Included in notes payable at September 30, 2012 and December 31, 2011 is a $50,000 note payable to an outside investor. The note carries the same financial covenants as the Revolving Loans. In May 2012, the note was amended to restate financial covenants with the next measurement period being December 31, 2012. A letter of credit was also established for the benefit of the note holder by a company whose officers and employees have a direct or indirect controlling interest in VRC. The letter of credit totaled $3,000.
Note 6. Restructuring and Discontinued Operations
As part of an ongoing strategy to reduce costs, the Company has continued to restructure its operations and discontinue certain of its businesses.
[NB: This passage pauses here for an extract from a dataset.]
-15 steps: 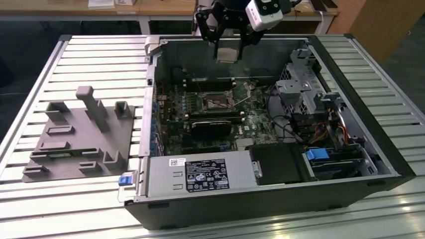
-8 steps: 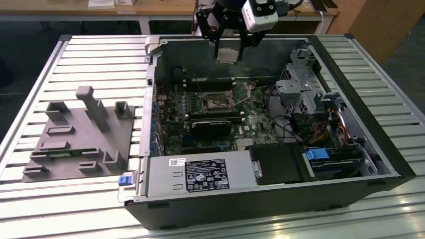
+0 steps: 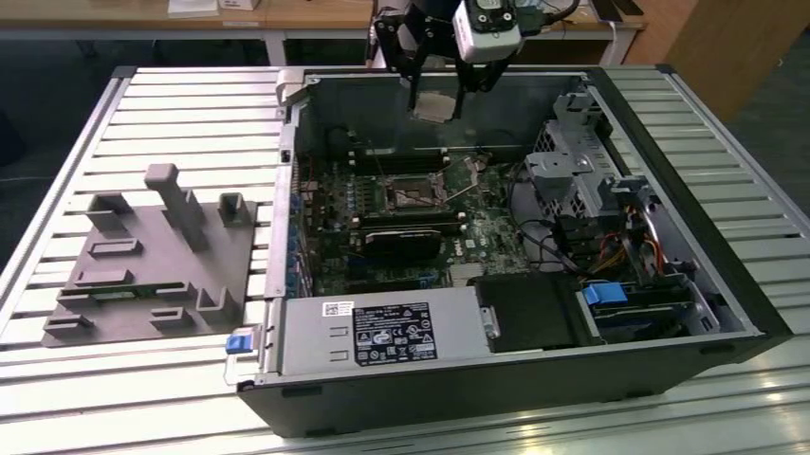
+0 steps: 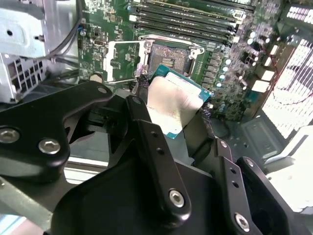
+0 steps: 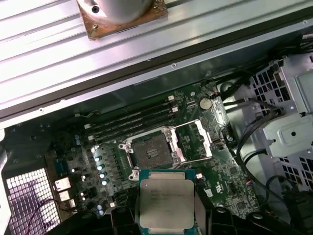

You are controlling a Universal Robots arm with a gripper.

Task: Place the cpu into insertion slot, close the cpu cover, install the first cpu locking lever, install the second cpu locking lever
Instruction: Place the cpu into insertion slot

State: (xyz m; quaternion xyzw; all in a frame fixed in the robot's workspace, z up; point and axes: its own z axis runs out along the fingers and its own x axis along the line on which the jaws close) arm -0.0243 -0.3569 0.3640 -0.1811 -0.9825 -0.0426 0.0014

During the nine month periods ended September 30, 2012 and 2011, the company incurred $5,530 and $343, respectively, of additional restructuring expense related to restructuring initiatives started in prior years. Restructuring and related charges are reported as restructuring charges in the consolidated statement of operations.
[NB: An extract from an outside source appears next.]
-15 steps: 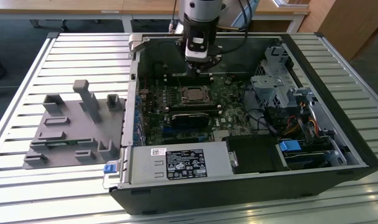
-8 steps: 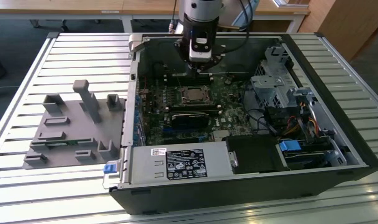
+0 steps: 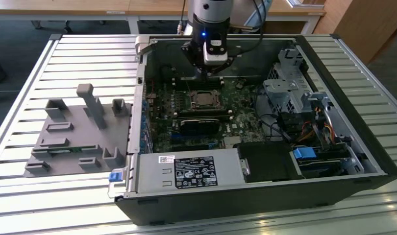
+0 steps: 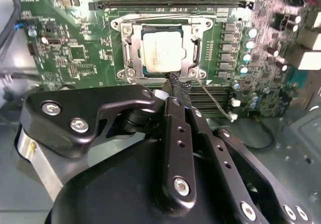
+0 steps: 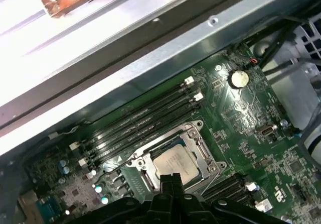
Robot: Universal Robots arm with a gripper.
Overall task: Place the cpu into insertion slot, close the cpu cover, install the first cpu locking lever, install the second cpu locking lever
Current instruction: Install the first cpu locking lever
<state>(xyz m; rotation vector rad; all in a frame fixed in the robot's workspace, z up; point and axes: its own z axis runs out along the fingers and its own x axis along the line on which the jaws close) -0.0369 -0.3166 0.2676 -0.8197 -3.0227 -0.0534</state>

During the nine month periods ended September 30, 2012 and 2011, the Company incurred $1,529 and $1,386 of additional expense related to losses from operations and related closing costs for certain of its businesses.
The following is a summary of assets and liabilities of the discontinued operations, excluding cash, presented in other current assets and liabilities in the accompanying consolidated balance sheet at September 30, 2012:
Assets of discontinued operations | ||||
Accounts receivable | $ | 1,921 | ||
Inventories | 197 | |||
Property and equipment, net | 173 | |||
Other assets | 1,428 | |||
Total assets of discontinued operations | $ | 3,719 | ||
Liabilities of discontinued operations | ||||
Accounts payable | $ | 1,838 | ||
Accrued expenses | 2,994 | |||
Total liabilities of discontinued operations | $ | 4,832 |
The following is a summary of assets and liabilities of the discontinued operations, excluding cash, presented in other current assets and liabilities in the accompanying condensed consolidated balance sheet at December 31, 2011:
Assets of discontinued operations | ||||
Accounts receivable | $ | 2,662 | ||
Inventories | 255 | |||
Property and equipment, net | 308 | |||
Other assets | 42 | |||
Total assets of discontinued operations | $ | 3,267 | ||
Liabilities of discontinued operations | ||||
Accounts payable | $ | 1,681 | ||
Accrued expenses | 3,897 | |||
Total liabilities of discontinued operations | $ | 5,578 |
Note 7. Subsequent Events
The Company has evaluated subsequent events through February 27, 2012, the date these financial statements were available to be issued.
On December 31, 2012, The Middleby Corporation (“Middleby”), through its wholly-owned subsidiary Middleby Marshall Inc. ("Middleby Marshall"), acquired all of the issued and outstanding shares of the Company's capital stock (“Stock Purchase Agreement”). Pursuant to the Stock Purchase Agreement, Middleby purchased the Company in an all cash transaction for $380 million, subject to certain post-closing adjustments. Of the purchase price, $30 million has been deposited in an escrow account as security for potential post-closing indemnification claims of Middleby against the Company's shareholders. The Stock Purchase Agreement contains customary representations and warranties, covenants, and indemnification provisions. The Company's debt was paid in full in connection with the acquisition and the related loan commitments were canceled.